Il ruolo dell’AI nell’acquisizione dei talenti secondo IBM

In questo percorso, come accennato, un ruolo chiave lo gioca l’Artificial Intelligence, che nella visione di IBM è parte integrante ed integrata nella maggior parte dei processi a partire proprio dall’area Human Resources.
“Parliamo di reinventare la forza lavoro con metodologie e skill nuovi, abilitati dall’utilizzo delle tecnologie cognitive, come Machine Learning e Artificial Intelligence”, prosegue Nalon, sottolineando come si tratti di una logica pervasiva che abbraccia tutte le fasi, a partire dal recruiting.
“Parliamo di recruiting ma anche dell’impatto di queste tecnologie sul tempo necessario per le attività di reclutamento. Parliamo di talent management, di coaching, di acquisizione dei talenti dal mercato o della loro scoperta all’interno dell’organizzazione”.
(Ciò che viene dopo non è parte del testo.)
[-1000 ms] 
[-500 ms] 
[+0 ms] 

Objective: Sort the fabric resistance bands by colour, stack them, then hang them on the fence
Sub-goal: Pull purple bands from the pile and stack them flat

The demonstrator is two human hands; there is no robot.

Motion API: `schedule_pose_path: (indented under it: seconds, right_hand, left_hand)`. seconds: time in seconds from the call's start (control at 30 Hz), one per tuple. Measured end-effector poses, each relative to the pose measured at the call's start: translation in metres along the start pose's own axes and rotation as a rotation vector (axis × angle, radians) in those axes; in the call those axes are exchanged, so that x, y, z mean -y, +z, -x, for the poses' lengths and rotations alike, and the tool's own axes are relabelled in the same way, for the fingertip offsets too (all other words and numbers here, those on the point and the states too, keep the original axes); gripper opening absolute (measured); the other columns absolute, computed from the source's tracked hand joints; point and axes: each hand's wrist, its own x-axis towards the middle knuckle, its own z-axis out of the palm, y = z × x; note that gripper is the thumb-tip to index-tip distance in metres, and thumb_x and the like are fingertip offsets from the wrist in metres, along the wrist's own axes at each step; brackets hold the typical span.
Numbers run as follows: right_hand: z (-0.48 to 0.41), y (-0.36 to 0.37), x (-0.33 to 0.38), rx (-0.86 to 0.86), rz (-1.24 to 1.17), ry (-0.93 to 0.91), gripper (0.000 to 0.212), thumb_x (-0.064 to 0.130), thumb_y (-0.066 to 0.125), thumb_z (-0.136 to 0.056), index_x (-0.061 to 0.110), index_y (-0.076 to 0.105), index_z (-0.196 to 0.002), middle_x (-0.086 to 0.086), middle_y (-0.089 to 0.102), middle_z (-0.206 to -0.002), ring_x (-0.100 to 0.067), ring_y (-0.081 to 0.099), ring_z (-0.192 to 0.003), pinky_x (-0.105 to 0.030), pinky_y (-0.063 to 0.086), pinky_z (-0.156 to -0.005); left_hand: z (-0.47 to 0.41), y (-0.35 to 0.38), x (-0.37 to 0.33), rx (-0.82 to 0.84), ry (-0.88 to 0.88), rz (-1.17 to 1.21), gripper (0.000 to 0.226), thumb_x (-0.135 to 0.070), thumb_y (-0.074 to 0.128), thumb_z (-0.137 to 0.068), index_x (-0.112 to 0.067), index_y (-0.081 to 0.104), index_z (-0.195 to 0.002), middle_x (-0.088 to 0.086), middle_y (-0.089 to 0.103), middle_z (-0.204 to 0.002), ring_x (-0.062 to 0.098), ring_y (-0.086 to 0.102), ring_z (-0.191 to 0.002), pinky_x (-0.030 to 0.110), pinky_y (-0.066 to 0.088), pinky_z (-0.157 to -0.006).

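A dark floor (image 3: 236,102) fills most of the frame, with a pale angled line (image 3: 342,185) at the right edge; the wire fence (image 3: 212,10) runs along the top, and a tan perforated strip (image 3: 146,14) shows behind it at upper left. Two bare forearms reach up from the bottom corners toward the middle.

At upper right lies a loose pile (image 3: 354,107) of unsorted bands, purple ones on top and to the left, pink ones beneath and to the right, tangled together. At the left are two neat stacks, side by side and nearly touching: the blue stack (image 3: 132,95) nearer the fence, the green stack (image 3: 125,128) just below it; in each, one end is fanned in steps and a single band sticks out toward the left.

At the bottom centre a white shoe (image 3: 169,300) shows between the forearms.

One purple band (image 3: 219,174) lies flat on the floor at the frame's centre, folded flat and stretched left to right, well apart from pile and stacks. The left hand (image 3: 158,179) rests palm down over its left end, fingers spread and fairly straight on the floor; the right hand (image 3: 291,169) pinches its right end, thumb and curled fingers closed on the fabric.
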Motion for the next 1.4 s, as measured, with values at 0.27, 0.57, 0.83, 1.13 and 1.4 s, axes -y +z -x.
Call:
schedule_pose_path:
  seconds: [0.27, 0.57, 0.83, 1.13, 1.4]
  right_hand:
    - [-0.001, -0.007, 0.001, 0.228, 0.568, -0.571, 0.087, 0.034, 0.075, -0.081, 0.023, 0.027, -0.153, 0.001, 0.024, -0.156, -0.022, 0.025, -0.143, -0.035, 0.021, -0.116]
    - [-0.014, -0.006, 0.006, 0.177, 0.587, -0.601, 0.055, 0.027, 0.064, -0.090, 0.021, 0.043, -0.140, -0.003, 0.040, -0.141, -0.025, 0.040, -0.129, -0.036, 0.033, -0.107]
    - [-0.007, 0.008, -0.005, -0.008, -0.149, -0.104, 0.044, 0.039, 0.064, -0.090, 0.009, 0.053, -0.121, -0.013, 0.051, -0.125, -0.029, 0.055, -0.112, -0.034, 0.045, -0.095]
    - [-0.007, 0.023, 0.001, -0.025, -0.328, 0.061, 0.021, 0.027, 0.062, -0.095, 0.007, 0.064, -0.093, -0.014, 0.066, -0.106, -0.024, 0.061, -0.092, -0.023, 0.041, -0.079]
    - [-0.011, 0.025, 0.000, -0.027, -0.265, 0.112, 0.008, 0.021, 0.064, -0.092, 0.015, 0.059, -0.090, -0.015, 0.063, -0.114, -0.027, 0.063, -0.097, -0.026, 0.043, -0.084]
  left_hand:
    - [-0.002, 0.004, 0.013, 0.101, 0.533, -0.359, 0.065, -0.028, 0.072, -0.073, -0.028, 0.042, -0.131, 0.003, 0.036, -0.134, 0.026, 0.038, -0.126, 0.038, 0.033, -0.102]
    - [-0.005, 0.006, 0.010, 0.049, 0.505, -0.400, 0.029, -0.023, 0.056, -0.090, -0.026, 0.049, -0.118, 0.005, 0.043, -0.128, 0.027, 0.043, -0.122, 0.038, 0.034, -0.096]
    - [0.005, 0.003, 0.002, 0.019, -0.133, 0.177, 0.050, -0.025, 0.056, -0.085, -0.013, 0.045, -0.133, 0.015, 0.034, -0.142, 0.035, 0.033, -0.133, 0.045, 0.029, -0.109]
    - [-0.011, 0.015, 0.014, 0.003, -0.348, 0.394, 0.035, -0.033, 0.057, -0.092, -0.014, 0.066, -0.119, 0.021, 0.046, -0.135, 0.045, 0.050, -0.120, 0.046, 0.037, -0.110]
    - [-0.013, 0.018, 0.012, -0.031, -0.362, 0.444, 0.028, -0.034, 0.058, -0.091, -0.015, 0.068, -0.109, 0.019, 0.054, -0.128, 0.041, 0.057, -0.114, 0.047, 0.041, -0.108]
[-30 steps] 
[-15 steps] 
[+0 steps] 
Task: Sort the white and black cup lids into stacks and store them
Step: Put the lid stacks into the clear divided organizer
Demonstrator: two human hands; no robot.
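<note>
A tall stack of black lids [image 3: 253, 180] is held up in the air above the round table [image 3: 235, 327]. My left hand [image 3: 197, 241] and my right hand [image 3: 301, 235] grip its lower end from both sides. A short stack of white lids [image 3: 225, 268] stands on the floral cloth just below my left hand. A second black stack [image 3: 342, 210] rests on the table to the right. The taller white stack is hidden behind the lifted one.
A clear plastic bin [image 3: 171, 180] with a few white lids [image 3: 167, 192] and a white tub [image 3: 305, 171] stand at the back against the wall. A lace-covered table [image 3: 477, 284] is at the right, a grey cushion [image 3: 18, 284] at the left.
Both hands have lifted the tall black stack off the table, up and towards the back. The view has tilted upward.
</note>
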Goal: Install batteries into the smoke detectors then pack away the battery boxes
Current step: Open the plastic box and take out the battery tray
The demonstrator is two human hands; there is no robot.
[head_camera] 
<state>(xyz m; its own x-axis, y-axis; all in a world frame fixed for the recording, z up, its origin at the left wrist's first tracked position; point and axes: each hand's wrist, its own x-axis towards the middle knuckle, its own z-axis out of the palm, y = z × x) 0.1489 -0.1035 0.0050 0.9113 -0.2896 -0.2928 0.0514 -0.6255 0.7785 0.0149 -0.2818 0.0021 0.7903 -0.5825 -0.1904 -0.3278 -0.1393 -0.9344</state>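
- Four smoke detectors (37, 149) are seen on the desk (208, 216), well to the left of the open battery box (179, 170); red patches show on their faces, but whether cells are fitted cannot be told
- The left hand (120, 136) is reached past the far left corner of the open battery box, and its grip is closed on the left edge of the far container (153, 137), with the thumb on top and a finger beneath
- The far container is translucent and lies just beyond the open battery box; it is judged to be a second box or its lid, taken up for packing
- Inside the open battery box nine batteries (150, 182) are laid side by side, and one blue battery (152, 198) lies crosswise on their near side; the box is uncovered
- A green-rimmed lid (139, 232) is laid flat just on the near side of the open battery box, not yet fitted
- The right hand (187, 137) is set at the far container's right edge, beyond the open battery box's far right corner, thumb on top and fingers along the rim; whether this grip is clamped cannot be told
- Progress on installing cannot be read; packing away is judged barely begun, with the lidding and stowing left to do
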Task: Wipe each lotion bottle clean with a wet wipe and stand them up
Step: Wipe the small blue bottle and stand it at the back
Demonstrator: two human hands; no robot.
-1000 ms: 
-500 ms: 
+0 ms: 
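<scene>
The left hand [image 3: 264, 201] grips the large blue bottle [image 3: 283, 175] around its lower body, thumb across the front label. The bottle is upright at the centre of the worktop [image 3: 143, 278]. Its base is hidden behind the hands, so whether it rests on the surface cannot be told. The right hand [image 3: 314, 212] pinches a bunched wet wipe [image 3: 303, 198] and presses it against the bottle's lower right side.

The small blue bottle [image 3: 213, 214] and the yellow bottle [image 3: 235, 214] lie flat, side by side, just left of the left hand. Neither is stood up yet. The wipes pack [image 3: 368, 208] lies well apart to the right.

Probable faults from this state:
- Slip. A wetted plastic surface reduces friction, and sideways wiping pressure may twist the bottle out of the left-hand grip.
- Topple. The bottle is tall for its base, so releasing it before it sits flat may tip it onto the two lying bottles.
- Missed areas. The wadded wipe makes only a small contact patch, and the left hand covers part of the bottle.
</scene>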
Serve una cultura del feedback

Con in più un elemento strategico sul quale non sempre ci si sofferma adeguatamente: la cultura del feedback.
Per questo motivo, la practice include un tone analyzer per individuare e gestire le richieste e le aspettative dei dipendenti, a partire da tutti gli insight che il dipartimento ha a propria disposizione, incluse le analisi sui canali social.
“L’obiettivo è misurare e ridurre il rischi normalmente associati alle strategie di gestione delle risorse e dei talenti, minimizzando il più possibile aspetti critici, quali ad esempio i bias, ovvero i pregiudizi sia nel reclutamento, sia nella retention”.

Sul perché IBM ha ritenuto importante attivare questa practice, Laura Nalon non ha dubbi: “Perché IBM lo ha fatto per prima cosa su se stessa e ne ha misurato i benefici. Lo abbiamo fatto e lo stiamo facendo, per questo siamo noi stessi campioni rappresentativi, con risultati misurabili, sia in termini economici, sia in termini di miglioramento dei processi di reclutamento, sia ancora nei livelli di soddisfazione di dipendenti e collaboratori”.

Dati storici, algoritmi, data visualization

Come abbiamo già avuto modo di scrivere, la practice include una serie di soluzioni che accompagnano tutto il ciclo di vita della selezione e retention delle figure professionali, utilizzando analisi dei dati storici e cronologici, sorgenti dati esterne ed interne all’azienda, algoritmi e tecnologie di data visualization, sia per determinare quali siano le competenze effettivamente necessarie, sia per identificare i candidati più idonei senza condizionamenti.
Gli stessi strumenti aiutano a identificare competenze, capacità e interessi dei dipendenti e dei collaboratori, tracciando percorsi di crescita e cambiamento personalizzati e dunque fungendo da virtual coach interni, ma aiutano anche a identificare eventuali forme di discriminazione o di condizionamenti, anche non consapevoli, che impediscono di perseguire uno sviluppo armonioso della vita professionale dei dipendenti.

C’è spazio anche in Italia

Inevitabile una domanda a Laura Nalon: siamo sicuri che questa vision trovi spazio anche in un mercato come quello italiano?

“In Italia lo scenario è piuttosto variegato – ammette – ma gli spazi ci sono”, tanto che sta prendendo piede anche l’iniziativa IBM Garage, di cui abbiamo scritto più diffusamente nel citato articolo, pensata per aiutare le imprese a trasformare i loro processi di lavoro, facendo collaborare gli esperti di IBM con i dipendenti delle aziende, in una logica priva di silos e barriere per promuovere i cambiamenti organizzativi.
“Non è facile, ma siamo convinti che rimanere fermi sia peggio. È un passaggio che va fatto, anzi, che bisogna scegliere di fare”, conclude Laura Nalon.